Your TLDR by an ai: a Deep Reinforced Model for Abstractive Summarization

13 min read
Your TLDR by an ai: a Deep Reinforced Model for Abstractive Summarization

The last few decades have witnessed a fundamental change in the challenge of taking in new information. The bottleneck is no longer access to information; now it’s our ability to keep up. We all have to read more and more to keep up-to-date with our jobs, the news, and social media. We’ve looked at how AI can improve people’s work by helping with this information deluge and one potential answer is to have algorithms automatically summarize longer texts.

Training a model that can generate long, coherent, and meaningful summaries remains an open research problem. In fact, generating any kind of longer text is hard for even the most advanced deep learning algorithms. In order to make summarization successful, we introduce two separate improvements: a more contextual word generation model and a new way of training summarization models via reinforcement learning (RL).

The combination of the two training methods enables the system to create relevant and highly readable multi-sentence summaries of long text, such as news articles, significantly improving on previous results. Our algorithm can be trained on a variety of different types of texts and summary lengths. In this blog post, we present the main contributions of our model and an overview of the natural language challenges specific to text summarization.

Figure 1: Illustration of our model generating a multi-sentence summary from a news article. For each generated word, the model pays attention to specific words of the input and the previously generated output.

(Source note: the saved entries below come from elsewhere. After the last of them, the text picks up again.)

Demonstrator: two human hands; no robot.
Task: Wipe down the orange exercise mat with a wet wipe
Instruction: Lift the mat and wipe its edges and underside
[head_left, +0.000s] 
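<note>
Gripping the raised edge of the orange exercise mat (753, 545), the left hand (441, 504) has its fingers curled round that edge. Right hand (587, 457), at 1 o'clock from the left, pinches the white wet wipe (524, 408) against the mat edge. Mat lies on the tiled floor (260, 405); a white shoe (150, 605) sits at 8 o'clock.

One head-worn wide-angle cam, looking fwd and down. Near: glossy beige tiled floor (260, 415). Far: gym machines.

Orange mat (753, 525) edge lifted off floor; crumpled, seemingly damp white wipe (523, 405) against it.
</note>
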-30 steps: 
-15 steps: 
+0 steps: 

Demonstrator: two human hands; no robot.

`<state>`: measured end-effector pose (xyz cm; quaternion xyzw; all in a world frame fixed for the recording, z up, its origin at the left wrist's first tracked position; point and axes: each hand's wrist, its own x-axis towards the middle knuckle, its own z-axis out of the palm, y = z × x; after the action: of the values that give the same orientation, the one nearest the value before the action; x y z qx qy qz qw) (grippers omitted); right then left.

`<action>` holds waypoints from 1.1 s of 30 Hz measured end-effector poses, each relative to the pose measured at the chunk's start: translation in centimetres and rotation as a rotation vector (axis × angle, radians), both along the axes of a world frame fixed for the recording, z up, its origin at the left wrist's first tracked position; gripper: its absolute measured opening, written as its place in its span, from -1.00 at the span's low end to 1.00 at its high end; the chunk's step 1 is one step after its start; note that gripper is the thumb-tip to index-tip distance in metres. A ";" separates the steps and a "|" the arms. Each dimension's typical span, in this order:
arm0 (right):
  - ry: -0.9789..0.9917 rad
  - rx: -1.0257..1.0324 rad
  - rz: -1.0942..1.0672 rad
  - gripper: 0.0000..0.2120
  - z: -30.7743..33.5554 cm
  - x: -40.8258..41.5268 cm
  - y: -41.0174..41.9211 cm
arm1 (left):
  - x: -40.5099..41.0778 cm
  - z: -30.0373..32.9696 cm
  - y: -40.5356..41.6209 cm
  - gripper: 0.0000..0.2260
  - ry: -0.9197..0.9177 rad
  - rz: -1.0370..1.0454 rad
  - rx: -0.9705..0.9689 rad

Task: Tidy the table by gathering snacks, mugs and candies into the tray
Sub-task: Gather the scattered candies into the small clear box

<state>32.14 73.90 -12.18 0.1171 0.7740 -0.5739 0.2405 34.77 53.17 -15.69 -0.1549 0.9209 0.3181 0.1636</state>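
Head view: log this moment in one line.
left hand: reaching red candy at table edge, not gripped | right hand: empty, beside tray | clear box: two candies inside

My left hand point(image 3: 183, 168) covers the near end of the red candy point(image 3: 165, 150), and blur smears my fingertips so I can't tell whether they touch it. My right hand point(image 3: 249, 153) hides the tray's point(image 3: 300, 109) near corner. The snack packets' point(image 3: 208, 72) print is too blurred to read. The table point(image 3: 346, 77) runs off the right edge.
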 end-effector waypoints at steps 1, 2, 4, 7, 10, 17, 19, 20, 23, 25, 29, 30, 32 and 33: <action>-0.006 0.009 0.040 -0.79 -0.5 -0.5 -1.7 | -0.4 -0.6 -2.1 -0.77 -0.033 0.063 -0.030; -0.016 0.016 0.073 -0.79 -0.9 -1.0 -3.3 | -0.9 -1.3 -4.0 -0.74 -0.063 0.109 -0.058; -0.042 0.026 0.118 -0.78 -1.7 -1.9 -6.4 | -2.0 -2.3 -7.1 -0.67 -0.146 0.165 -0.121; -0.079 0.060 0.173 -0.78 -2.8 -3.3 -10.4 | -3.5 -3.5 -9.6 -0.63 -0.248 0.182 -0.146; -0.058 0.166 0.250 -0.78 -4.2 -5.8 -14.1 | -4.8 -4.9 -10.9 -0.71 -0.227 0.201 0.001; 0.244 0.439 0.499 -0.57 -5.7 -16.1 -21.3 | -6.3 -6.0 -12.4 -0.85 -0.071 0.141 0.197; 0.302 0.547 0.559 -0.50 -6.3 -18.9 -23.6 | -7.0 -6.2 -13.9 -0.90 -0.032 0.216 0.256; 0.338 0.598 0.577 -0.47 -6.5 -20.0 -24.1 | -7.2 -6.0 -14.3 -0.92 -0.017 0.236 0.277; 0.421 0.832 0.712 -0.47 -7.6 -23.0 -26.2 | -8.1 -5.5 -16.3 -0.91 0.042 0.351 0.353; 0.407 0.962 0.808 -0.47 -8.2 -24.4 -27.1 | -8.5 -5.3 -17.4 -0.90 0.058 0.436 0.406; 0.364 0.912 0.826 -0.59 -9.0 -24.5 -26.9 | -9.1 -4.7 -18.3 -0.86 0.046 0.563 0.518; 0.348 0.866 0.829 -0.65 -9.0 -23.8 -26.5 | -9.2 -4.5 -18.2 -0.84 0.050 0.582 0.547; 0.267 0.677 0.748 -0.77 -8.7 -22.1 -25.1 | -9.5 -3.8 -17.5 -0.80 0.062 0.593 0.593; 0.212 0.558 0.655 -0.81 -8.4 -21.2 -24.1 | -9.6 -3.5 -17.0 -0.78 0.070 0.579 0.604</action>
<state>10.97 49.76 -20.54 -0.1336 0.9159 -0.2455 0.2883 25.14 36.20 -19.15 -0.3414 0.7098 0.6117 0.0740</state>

Extractive vs. abstractive summarization

Automatic summarization models can work in one of two ways: by extraction or by abstraction. Extractive models perform "copy-and-paste" operations: they select relevant phrases of the input document and concatenate them to form a summary. They are quite robust since they use existing natural-language phrases that are taken straight from the input, but they lack in flexibility since they cannot use novel words or connectors. They also cannot paraphrase like people sometimes do. In contrast, abstractive models generate a summary based on the actual “abstracted” content: they can use words that were not in the original input. This gives them a lot more potential to produce fluent and coherent summaries but it is also a much harder problem as you now require the model to generate coherent phrases and connectors.

Even though abstractive models are more powerful in theory, it is common for them to make mistakes in practice. Typical mistakes include incoherent, irrelevant or repeated phrases in generated summaries, especially when trying to create long text outputs. They historically lacked a sense of general coherence, flow and readability. In this work, we tackle these issues and design a more robust and coherent abstractive summarization model.

In order to understand our new abstractive model, let’s first define the basic building blocks and then introduce our new training scheme.

Reading and generating text with encoder-decoder models

Recurrent neural networks (RNNs) are deep learning models that can process sequences (e.g. text) of variable length and compute useful representations (or hidden state) for each phrase. These networks process each element of the sequence (in this case, each word) one by one; for each new input in the sequence, the network outputs a new hidden state as a function of that input and the previous hidden state. In this sense, the hidden state calculated at each word is a function of all the words read up to that point.

Figure 2: A recurrent neural network reads an input sentence by applying the same function (in green) on individual words.

RNNs can also be used to generate output sequences in a similar fashion. At each step, the RNN hidden state is used to generate a new word that is added to the final output text and fed in as the next input.

Figure 3: RNNs can generate output sequences, and re-use the output word as the input of the next function.

The input (reading) and output (generating) RNNs can be combined in a joint model where the final hidden state of the input RNN is used as the initial hidden state of the output RNN. Combined in this way, the joint model is able to read any text and generate a different text from it. This framework is called an encoder-decoder RNN (or Seq2Seq) and is the basis of our summarization model. In addition, we replace the traditional encoder RNN by a bidirectional encoder, which uses two different RNNs to read the input sequence: one that reads the text from left-to-right (as illustrated in Figure 4) and another that reads from right-to-left. This helps our model to have a better representation of the input context.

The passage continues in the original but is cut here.